- [Your instructions] Please give back the listing exactly, without any of its pictures.

- [Information shown]
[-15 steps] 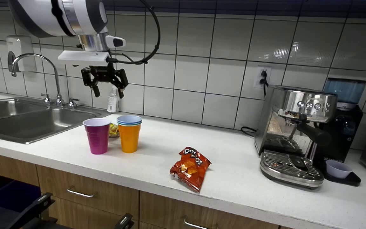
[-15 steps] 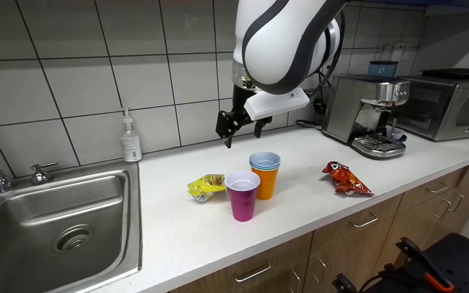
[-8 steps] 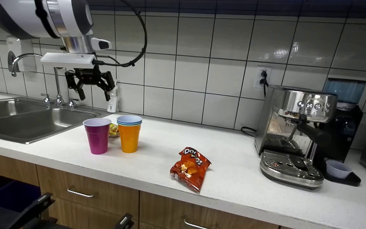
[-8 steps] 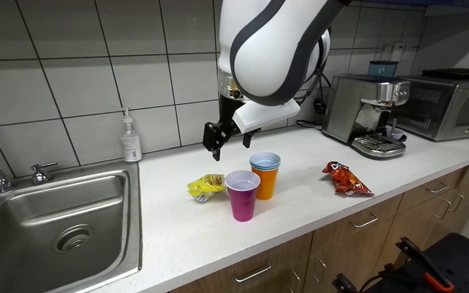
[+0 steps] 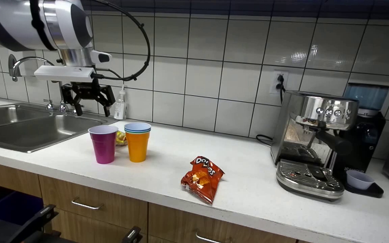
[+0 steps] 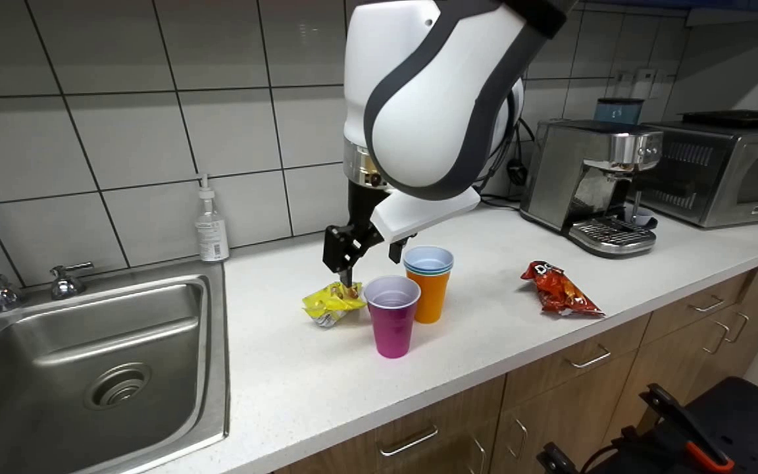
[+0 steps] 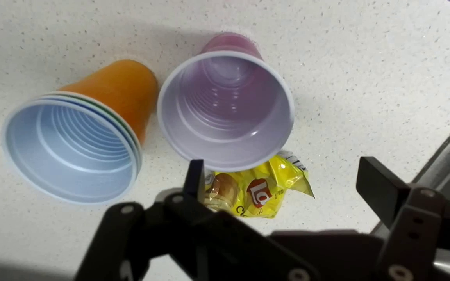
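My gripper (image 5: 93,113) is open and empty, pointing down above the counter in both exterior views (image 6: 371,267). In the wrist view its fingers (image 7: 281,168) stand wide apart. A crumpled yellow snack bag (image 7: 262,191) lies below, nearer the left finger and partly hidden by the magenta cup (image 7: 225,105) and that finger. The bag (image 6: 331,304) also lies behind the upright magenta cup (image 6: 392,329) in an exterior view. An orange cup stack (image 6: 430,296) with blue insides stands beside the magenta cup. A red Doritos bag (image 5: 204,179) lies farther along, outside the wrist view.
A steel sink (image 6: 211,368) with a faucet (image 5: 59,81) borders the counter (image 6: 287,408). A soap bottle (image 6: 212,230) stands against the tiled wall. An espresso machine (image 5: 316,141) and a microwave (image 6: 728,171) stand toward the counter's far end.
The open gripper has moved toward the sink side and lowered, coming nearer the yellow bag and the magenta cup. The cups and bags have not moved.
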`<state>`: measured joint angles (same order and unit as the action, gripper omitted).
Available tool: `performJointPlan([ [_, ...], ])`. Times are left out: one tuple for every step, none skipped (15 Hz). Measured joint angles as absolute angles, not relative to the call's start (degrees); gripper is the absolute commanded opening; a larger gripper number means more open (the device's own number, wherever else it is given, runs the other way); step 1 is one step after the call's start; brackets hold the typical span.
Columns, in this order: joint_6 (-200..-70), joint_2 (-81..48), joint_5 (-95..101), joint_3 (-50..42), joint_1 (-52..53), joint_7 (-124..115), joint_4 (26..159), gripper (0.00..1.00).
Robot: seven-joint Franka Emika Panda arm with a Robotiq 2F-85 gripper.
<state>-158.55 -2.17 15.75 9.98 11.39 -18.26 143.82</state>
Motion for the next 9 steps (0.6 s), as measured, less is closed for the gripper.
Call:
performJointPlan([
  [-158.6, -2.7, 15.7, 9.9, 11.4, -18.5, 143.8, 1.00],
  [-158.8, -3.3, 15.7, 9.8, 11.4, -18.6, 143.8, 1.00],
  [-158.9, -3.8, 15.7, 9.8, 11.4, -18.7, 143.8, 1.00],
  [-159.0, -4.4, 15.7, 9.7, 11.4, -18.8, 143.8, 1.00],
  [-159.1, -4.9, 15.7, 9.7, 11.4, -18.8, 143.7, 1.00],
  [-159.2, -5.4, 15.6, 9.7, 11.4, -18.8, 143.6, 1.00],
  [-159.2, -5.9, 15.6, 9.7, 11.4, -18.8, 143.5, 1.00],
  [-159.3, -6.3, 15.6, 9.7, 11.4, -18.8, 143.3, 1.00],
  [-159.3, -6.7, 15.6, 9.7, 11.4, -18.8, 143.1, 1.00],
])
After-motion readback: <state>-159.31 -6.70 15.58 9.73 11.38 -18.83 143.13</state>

- [Result]
[-15 steps] 
[-15 steps] 
[-8 steps] 
[-8 steps] 
[+0 steps] 
[+0 steps] 
[+0 steps] 
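My gripper (image 5: 93,113) is open and empty, pointing down above the counter in both exterior views (image 6: 371,267). In the wrist view its fingers (image 7: 281,168) stand wide apart. A crumpled yellow snack bag (image 7: 262,191) lies below, nearer the left finger and partly hidden by the magenta cup (image 7: 225,105) and that finger. The bag (image 6: 331,304) also lies behind the upright magenta cup (image 6: 392,329) in an exterior view. An orange cup stack (image 6: 430,296) with blue insides stands beside the magenta cup. A red Doritos bag (image 5: 204,179) lies farther along, outside the wrist view.
A steel sink (image 6: 211,368) with a faucet (image 5: 59,81) borders the counter (image 6: 287,408). A soap bottle (image 6: 212,230) stands against the tiled wall. An espresso machine (image 5: 316,141) and a microwave (image 6: 728,171) stand toward the counter's far end.
The open gripper has moved toward the sink side and lowered, coming nearer the yellow bag and the magenta cup. The cups and bags have not moved.
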`<state>`: measured joint angles (same order and unit as the action, gripper omitted).
Available tool: `performJointPlan([ [_, ...], ])`. Times are left out: one tuple for every step, none skipped (15 Hz). Measured joint angles as absolute angles, not relative to the call's start (degrees); gripper is the absolute commanded opening; a larger gripper number means more open (the device's own number, wherever else it is given, runs the other way); step 1 is one step after the call's start; brackets hold the typical span.
Columns, in this order: joint_6 (-200..-70), joint_2 (-81..48), joint_5 (-95..101), joint_3 (-50..42), joint_1 (-52..53), joint_7 (-124..115), joint_4 (26..159), gripper (0.00..1.00).
Robot: seven-joint Franka Emika Panda arm with a Robotiq 2F-85 gripper.
<state>-158.55 -2.17 15.75 9.98 11.39 -18.26 143.82</state>
Motion for the next 9 steps (0.6 s), as measured, less is closed for the gripper.
Call:
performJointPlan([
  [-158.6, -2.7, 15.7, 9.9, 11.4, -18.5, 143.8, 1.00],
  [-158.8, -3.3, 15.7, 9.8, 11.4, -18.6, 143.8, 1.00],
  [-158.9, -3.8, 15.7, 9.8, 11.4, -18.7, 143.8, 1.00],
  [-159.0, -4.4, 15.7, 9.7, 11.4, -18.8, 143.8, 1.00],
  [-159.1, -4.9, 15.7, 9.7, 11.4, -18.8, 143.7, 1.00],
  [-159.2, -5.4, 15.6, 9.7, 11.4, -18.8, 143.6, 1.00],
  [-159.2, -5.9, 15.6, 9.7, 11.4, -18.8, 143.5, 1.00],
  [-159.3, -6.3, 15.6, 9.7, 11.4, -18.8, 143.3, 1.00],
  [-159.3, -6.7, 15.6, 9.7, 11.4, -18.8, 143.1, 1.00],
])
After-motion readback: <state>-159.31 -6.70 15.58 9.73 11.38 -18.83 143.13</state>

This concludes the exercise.